◆ Activity
Return the listing in full and exactly, but without a single picture.

◆ Raw data
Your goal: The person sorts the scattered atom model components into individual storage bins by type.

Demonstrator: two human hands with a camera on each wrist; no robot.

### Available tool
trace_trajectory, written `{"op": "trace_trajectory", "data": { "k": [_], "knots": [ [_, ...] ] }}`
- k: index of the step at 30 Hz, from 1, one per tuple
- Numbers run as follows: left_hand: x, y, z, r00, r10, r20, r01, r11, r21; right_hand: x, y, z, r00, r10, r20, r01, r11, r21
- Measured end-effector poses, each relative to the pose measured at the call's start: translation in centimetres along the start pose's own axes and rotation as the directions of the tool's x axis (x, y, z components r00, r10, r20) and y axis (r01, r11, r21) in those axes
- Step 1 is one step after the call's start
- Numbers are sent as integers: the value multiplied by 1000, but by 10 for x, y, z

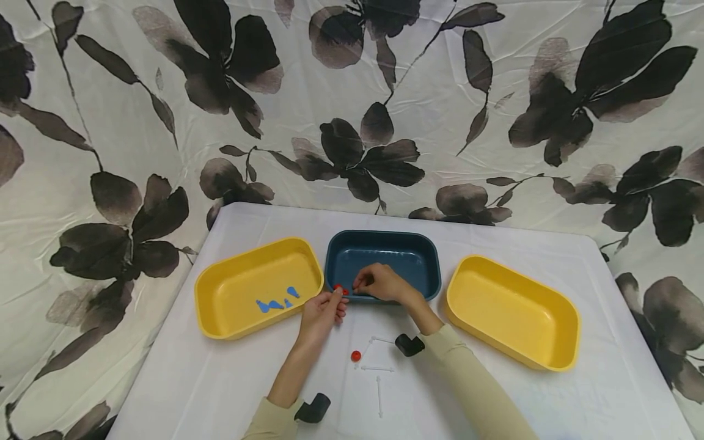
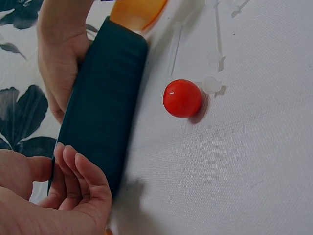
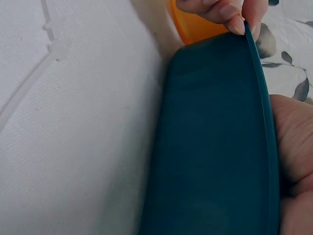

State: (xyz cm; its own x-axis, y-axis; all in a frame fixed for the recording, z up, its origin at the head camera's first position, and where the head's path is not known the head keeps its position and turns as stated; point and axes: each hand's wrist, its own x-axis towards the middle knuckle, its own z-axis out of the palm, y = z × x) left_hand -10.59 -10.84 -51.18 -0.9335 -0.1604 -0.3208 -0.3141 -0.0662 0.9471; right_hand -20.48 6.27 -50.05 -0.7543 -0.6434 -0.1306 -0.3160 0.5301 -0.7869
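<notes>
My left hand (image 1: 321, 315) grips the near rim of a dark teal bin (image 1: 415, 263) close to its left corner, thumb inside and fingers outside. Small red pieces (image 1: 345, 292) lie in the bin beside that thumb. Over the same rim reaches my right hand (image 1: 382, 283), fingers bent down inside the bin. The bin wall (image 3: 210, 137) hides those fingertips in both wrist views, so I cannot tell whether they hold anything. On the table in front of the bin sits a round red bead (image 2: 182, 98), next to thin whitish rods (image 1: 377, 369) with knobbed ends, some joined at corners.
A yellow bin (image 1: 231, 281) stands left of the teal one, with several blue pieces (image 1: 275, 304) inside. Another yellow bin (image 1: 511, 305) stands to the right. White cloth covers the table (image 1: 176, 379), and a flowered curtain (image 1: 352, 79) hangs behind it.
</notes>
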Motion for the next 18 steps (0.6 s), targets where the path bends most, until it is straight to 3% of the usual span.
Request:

◆ Solution to the exercise
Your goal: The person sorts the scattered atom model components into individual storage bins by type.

Demonstrator: two human hands with a camera on each wrist; no robot.

### Available tool
trace_trajectory, written `{"op": "trace_trajectory", "data": { "k": [_], "knots": [ [_, ...] ] }}`
- k: index of the step at 30 Hz, from 1, one per tuple
- Numbers run as follows: left_hand: x, y, z, r00, r10, r20, r01, r11, r21; right_hand: x, y, z, r00, r10, r20, r01, r11, r21
- Measured end-effector poses, each relative to the pose measured at the call's start: translation in centimetres along the start pose's own axes and rotation as the directions of the tool's x axis (x, y, z components r00, r10, r20) and y axis (r01, r11, r21) in those axes
- Step 1 is one step after the call's start
- Numbers are sent as integers: the value multiplied by 1000, but by 10 for x, y, z


State: (xyz cm; its own x-axis, y-axis; all in a frame fixed for the recording, z up, its origin at the head camera's first position, and where the head's path is not known the head keeps its position and turns as stated; point and axes: each hand's wrist, its own x-axis towards the middle knuckle, its own z-axis out of the palm, y = z × x) left_hand -10.59 -10.84 -51.18 -0.9335 -0.1604 -0.3208 -0.3141 -0.0662 0.9471; right_hand -20.48 6.27 -50.05 -0.7543 -0.6434 -0.1306 -0.3160 0.5301 -0.7869
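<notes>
My left hand (image 1: 321, 315) grips the near rim of a dark teal bin (image 1: 415, 263) close to its left corner, thumb inside and fingers outside. Small red pieces (image 1: 345, 292) lie in the bin beside that thumb. Over the same rim reaches my right hand (image 1: 382, 283), fingers bent down inside the bin. The bin wall (image 3: 210, 137) hides those fingertips in both wrist views, so I cannot tell whether they hold anything. On the table in front of the bin sits a round red bead (image 2: 182, 98), next to thin whitish rods (image 1: 377, 369) with knobbed ends, some joined at corners.
A yellow bin (image 1: 231, 281) stands left of the teal one, with several blue pieces (image 1: 275, 304) inside. Another yellow bin (image 1: 511, 305) stands to the right. White cloth covers the table (image 1: 176, 379), and a flowered curtain (image 1: 352, 79) hangs behind it.
</notes>
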Motion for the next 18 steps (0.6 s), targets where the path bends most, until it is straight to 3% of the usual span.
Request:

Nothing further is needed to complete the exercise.